Exact transcription, pictures omitted: reproduce the listing below.

★ ★ ★ ★ ★ ★ ★

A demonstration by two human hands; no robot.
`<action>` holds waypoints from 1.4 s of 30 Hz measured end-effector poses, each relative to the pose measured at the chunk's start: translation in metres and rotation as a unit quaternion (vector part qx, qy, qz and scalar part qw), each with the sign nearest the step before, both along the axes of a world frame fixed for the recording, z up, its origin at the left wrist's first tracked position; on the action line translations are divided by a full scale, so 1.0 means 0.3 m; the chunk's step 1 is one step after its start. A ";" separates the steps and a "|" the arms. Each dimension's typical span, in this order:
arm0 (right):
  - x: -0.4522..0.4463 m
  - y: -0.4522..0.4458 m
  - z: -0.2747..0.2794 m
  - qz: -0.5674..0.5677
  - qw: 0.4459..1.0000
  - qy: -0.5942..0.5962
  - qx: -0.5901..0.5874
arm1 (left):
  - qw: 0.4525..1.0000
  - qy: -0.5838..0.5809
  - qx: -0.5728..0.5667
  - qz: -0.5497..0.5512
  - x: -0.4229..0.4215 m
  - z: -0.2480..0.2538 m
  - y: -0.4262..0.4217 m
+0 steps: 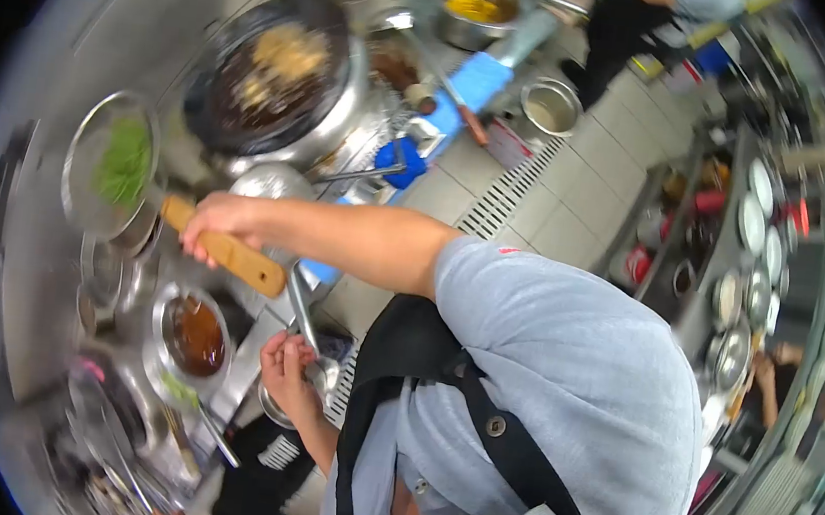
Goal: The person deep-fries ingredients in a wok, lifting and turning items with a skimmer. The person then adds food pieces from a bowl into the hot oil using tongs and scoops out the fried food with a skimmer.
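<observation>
One round wire-mesh strainer with a flat pale-wood handle (96,209), head view, left of the frame; green shredded pieces (124,159) show within its rim.

One right hand (227,226), left of centre, fingers closed firmly around the wooden handle. Its bare forearm runs back to a light-grey short sleeve (565,334).

One left hand (288,370), below centre-left, fingers bent, beside a slim grey metal handle (301,304); whether it grips that handle cannot be told.

One wide black-interior wok (208,115), upper left, dark inside, with light-brown clumps (291,52) in it. One silver metal bowl of red-brown sauce (159,342), lower left, below the strainer. One steel pot of yellow liquid (461,33), top centre. One long light-blue flat strip (482,79), upper centre, running slantwise. One smaller steel pot with greyish contents (523,118), to the right of that strip.

One slotted floor grate (504,197), centre, set in pale tiles (581,230). Several white round plates (752,228), right of the frame, on a shelf.

Other people, in part: one dark-clothed figure (622,33) at the top, one hand (767,380) at the right edge, blurred.
</observation>
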State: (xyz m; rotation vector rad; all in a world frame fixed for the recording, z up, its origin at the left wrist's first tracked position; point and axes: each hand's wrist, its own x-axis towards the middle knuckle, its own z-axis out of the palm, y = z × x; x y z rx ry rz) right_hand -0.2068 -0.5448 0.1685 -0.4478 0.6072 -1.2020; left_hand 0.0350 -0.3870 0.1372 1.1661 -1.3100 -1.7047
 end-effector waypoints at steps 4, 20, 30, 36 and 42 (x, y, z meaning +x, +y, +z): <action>-0.264 0.450 0.076 -0.027 0.988 -0.020 -0.149 | 0.985 -0.051 0.005 -0.166 -0.167 0.003 -0.005; 0.019 2.584 0.155 -0.645 0.752 0.018 0.132 | 0.728 -0.094 -0.095 -0.672 -1.119 0.039 0.638; 0.419 3.122 0.138 -0.828 0.379 0.118 0.396 | 0.553 -0.104 -0.073 -0.823 -1.340 0.028 1.376; 0.492 3.183 -0.104 -0.751 0.192 0.240 0.584 | 0.483 -0.095 -0.083 -0.866 -1.344 0.044 1.560; 0.478 3.180 -0.153 -0.683 0.104 0.280 0.667 | 0.494 -0.120 -0.073 -0.858 -1.341 0.061 1.599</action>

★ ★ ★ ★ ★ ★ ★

▶ _Expected answer_:
A demonstration by two human hands; no robot.
`<action>` holds waypoints from 1.4 s of 30 Hz measured end-effector poses, each relative to the pose measured at the chunk's start: translation in metres and rotation as a unit quaternion (vector part qx, qy, qz and scalar part qw), each with the sign nearest the step before, both along the axes of a world frame fixed for the recording, z up, its origin at the left wrist's first tracked position; on the action line translations are divided by a full scale, so 1.0 means 0.3 m; the chunk's step 1 is one step after its start. A ";" separates the steps and a "|" the arms. Each dimension's typical span, in this order:
arm0 (right):
  - x: -0.4522..0.4463 m
  - y: -0.4522..0.4458 m
  - z: -0.2747..0.2794 m
  - qz: -0.5674..0.5677
  - qw: 0.4459..1.0000
  - qy: -0.5942..0.5962
  - qx: -0.5901..0.5874
arm1 (left):
  - qw: 0.4525..1.0000
  - qy: -0.5838..0.5809
  - qx: -0.5728..0.5667
  - qz: -0.5497..0.5512
  - x: -0.4229..0.4215 m
  - z: -0.2480..0.2538 m
  - y: -0.4262..0.4217 m
+0 steps: 
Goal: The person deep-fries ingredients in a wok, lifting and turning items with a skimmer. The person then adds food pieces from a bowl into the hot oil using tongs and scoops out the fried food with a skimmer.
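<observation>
One round wire-mesh strainer with a flat pale-wood handle (96,209), head view, left of the frame; green shredded pieces (124,159) show within its rim.

One right hand (227,226), left of centre, fingers closed firmly around the wooden handle. Its bare forearm runs back to a light-grey short sleeve (565,334).

One left hand (288,370), below centre-left, fingers bent, beside a slim grey metal handle (301,304); whether it grips that handle cannot be told.

One wide black-interior wok (208,115), upper left, dark inside, with light-brown clumps (291,52) in it. One silver metal bowl of red-brown sauce (159,342), lower left, below the strainer. One steel pot of yellow liquid (461,33), top centre. One long light-blue flat strip (482,79), upper centre, running slantwise. One smaller steel pot with greyish contents (523,118), to the right of that strip.

One slotted floor grate (504,197), centre, set in pale tiles (581,230). Several white round plates (752,228), right of the frame, on a shelf.

Other people, in part: one dark-clothed figure (622,33) at the top, one hand (767,380) at the right edge, blurred.
</observation>
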State: (xyz m; rotation vector rad; all in a world frame fixed for the recording, z up, its origin at the left wrist's first tracked position; point and axes: each hand's wrist, its own x-axis towards the middle knuckle, its own z-axis out of the palm, y = z × x; x y z rx ry rz) right_hand -0.2068 -0.5448 0.1685 -0.4478 0.6072 -1.2020; left_hand 0.0350 -0.3870 0.1372 1.1661 -1.3100 -1.7047
 end-effector waypoints at steps 4, 20, 30, 36 and 42 (x, y, z meaning +x, +y, +z): <action>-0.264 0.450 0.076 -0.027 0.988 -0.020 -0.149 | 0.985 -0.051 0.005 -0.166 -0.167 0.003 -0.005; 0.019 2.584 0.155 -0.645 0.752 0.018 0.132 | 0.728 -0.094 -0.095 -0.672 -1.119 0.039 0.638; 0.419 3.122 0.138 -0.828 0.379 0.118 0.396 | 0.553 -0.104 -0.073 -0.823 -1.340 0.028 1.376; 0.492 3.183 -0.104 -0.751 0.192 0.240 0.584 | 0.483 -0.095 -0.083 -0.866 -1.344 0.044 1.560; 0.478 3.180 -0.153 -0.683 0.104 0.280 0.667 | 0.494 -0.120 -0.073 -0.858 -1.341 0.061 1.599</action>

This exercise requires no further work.